Water flowed in the San Pedro River near the U.S.-Mexico border after a rainfall  as a cow on the Mexico side stopped to take a drink in the San Pedro Riparian National Conservation Area near Hereford.

The U.S. Bureau of Land Management is proposing another decade of cattle grazing within the San Pedro Riparian National Conservation Area, despite an analysis by the agency that shows evidence of damage from livestock.

Critics of the action say the BLM has already had years to get it right but is still not doing enough to protect the sensitive river habitat 80 miles southeast of Tucson from being trampled, fouled and eaten by cattle.

None of the four grazing leases within the 47-mile-long river preserve is currently meeting federal rangeland health standards, and at least one of them is significantly contributing to E. coli contamination in the San Pedro and its tributaries, according to a series of land health evaluations recently published by the BLM.

But rather than close the almost-57,000-acre conservation area to livestock altogether, the bureau’s preferred action calls for continued grazing with “adaptive management” to improve conditions on the allotments, mostly by erecting more fences and limiting the number of cows in fragile or damaged areas.

Scott Feldhausen is Gila District manager for the BLM. Under the proposed action, he said, the bureau would issue new 10-year grazing leases for the four allotments with specific conditions placed on them to restore and maintain the conservation area to the standards set by Congress and spelled out in a comprehensive Resource Management Plan for the area approved in 2019.

The four livestock operators would not be allowed any more cattle than they currently have grazing within the conservation area, but they could be required to reduce the number of animals there as needed to improve range conditions, Feldhausen said.

“It’s definitely challenging. It’s something we haven’t done to this level before,” he said. “It’s going to require a lot of energy and monitoring, but it’s what we’ll need to do to fulfill Congress’ mandate for that piece of ground.”
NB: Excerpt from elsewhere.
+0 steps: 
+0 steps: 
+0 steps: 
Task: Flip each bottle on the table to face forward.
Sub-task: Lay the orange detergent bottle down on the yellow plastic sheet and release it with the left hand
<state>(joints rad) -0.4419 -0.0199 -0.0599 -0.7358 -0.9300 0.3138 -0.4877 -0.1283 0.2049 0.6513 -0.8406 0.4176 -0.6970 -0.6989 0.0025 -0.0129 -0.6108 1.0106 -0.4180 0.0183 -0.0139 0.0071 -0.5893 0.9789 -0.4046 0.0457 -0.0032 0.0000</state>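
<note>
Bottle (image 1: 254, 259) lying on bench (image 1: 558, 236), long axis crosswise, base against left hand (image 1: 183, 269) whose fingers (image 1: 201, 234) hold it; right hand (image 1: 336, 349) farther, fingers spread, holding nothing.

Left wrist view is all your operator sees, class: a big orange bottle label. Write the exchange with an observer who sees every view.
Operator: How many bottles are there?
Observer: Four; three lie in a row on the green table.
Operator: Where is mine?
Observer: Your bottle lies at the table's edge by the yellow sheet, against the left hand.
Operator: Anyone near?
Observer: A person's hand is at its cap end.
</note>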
Even one cow is too many for Cyndi Tuell, Arizona and New Mexico director of Western Watersheds Project. Livestock grazing is fundamentally incompatible with protecting the conservation area, she said, and allowing it to continue is “completely wrong.”
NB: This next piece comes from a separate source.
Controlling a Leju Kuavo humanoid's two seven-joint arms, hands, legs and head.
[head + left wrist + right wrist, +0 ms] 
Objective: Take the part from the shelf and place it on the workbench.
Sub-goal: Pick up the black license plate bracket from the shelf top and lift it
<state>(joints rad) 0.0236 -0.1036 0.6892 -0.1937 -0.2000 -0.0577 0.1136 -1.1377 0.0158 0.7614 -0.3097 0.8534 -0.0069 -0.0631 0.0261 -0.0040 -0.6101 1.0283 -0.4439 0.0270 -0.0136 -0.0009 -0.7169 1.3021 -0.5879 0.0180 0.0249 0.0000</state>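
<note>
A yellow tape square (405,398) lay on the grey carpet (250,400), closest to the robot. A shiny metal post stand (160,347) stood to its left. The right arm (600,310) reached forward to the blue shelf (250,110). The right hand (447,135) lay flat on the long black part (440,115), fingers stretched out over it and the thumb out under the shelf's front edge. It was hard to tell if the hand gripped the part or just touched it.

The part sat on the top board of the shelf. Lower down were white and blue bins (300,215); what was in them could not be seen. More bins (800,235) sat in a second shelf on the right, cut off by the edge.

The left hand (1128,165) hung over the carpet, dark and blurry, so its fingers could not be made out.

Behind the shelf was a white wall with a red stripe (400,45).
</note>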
“They’re abdicating their responsibility to conserve, enhance and protect” the San Pedro Riparian National Conservation Area, Tuell said of the BLM.

In addition to ongoing issues with the four existing grazing allotments, Tuell said the bureau has failed to address persistent problems with “trespass cattle” that keep finding their way to the San Pedro from neighboring ranches.

“In my visits to the SPRNCA, I’ve never been there and not seen signs of cows where they’re not supposed to be,” she said.

Tuell thinks it’s telling that it took BLM officials more than 30 years to produce a management plan for the conservation area, and the first significant action they now want to take under that plan is to renew grazing leases.

“They’re doing what the livestock permitees want them to do,” she said.

Other conservation groups also want to see the river corridor closed to cattle.

In a letter to the BLM, the Mammoth-based Lower San Pedro Watershed Alliance said the bureau’s “adaptive management policy appears to be ineffective,” because the existing grazing leases have never been able to meet rangeland standards.

“In order to protect the values of the SPRNCA pursuant to authorizing legislation, we believe that renewal of the grazing leases should not be authorized,” the letter from the alliance said.

Feldhausen seemed a little bewildered by that. He said this current process represents the first dedicated effort at adaptive management of the area under the framework set by the resource management plan.

In May, the BLM released land health evaluations for the four grazing allotments that include portions of the conservation area.

The interdisciplinary team that conducted the evaluations found that none of the four met the Arizona Standards for Rangeland Health when it came to maintaining “productive and diverse upland and riparian-wetland plant communities of native species.”

The team also flagged concerns over E. coli contamination from cattle along the Babocomari River, which flows into the San Pedro.

The bureau is now preparing an environmental assessment for the proposed renewal of the four allotments.

A draft of the assessment is slated for release in August, followed by a public comment period. A final decision on the grazing leases is expected in November.

Feldhausen said he still hopes to adhere to that schedule, despite having roughly 40% of his staff pulled away in the past month to assist with seven major wildfires on federal land in Southern Arizona.

The San Pedro Riparian National Conservation Area was established in 1988 to protect a portion of the last free-flowing river in the Southwest and the rare desert riparian ecosystem that surrounds it.

Tuell said the BLM’s management in the decades since demonstrates that the agency can’t be trusted to keep cattle from tearing up the conservation area.

“This is a special place. It deserves a special level of care and protection,” she said. “It is a haven, but it’s not meant to be a haven for cows.”